Registered nurse Kerrill James had just moved into a new position as the med-surg manager for IMC, but the coronavirus epidemic made her experience at her previous job as an ICU nurse invaluable.
“I was trying to learn a new job, but while all of this was going on,” James said. “It made it a challenge.”
For Kelley Perez, who has been an RN in the ICU for 18 months, the experience was a challenge as well, but more because of the load of patients.
“We usually only had one patient on a ventilator,” Perez said. “To have eight, with each nurse caring for two, was a lot. We had to don and change PPE (personal protective equipment) each time we went in and out of a room, so it was a huge learning curve. Our staff in the ICU are well seasoned and we have a lot of protocols in place so that made it easier.”
Lahasky said that Kitakule’s experience was a boon in the area of protecting the staff as well.
“I’m going to point back to Dr. Kitakule giving us the guidance and showing us some of the things we had to do on the preventative side,” Lahasky said.
Viator said the staff was able to minimize any danger through their careful hygiene and PPE protocols.
“We have had few employees test positive for COVID-19,” she said. “We had about .7 percent of our employees test positive.
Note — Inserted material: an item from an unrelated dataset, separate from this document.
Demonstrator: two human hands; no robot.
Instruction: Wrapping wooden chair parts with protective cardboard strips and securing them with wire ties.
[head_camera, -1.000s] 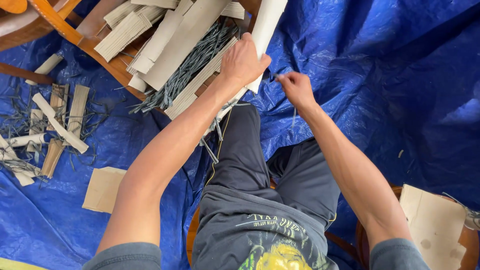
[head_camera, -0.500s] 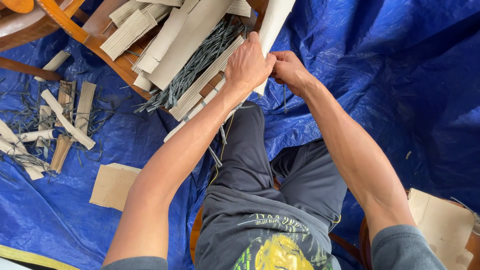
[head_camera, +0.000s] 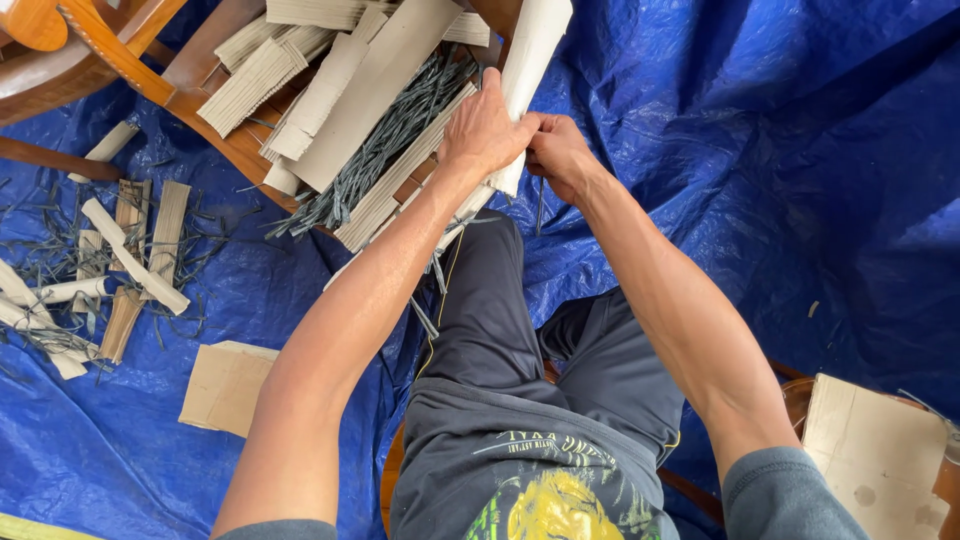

It says a lot about their diligence and attention to detail.”
Surviving the wave
The most stressful part of that time for Perez was having one of her patients who had been on a ventilator recover and move to the ward, only to return.
“I had this special bond with one patient, we took them off the vent and sent them out of ICU,” she said. “I came back for my shift and they were back on the ventilator. They came off it again, and were able to return to their facility.”
James said the physical challenge of donning and doffing gear to care for the large number of ventilated patients was something she would remember.
“We had to prone our patients,” she said. “This is literally putting our patients from their back to their belly. These are patients who are sedated, with tubes and wires to keep track of, and we were in full PPE. We have never had to do that for so many patients. It’s a team effort, the collaboration and the work we had to put into that is something I will remember.”
She also had to face the personal challenge of not being able to touch or hug her mother during the pandemic.
“Not being able to be there or being around,” she said. “Not being able to embrace her or to kiss her, that was a big difference for me personally. In my 31 years, I have never had to do that, just seeing her from the front porch.”
For Perez, whose parents also have some comorbidities that make them more susceptible to the disease, it meant a drop in social contact across the board.
“I’m not the most popular person when I get home,” she laughed.
For the nursing staff, it was also a challenge not being able to allow family to see their loved ones while they were still in recovery.
“It’s hard not being able to be that advocate for the patient,” Perez said.
“It’s compassion in general,” James said. “It was a touch of the hand, to let them know that someone was there. Even when they are sedated, there is no way of knowing what they can perceive or not. But it is a matter of being there, of letting the family know their loved ones are not alone.”
In the first round of the epidemic, IMC admitted more than 60 COVID-19 patients. Of those, Viator said that just shy of 75 percent recovered.
“That’s a testament to our doctors and nurses and the care they were able to offer,” she said.
James said that when the next wave comes, she feels that the hospital and the staff is ready.
“We know what the symptoms are,” she said. “We know what the signs are. We know how to treat them, or how to get the protocols in place so they can go home and quarantine.”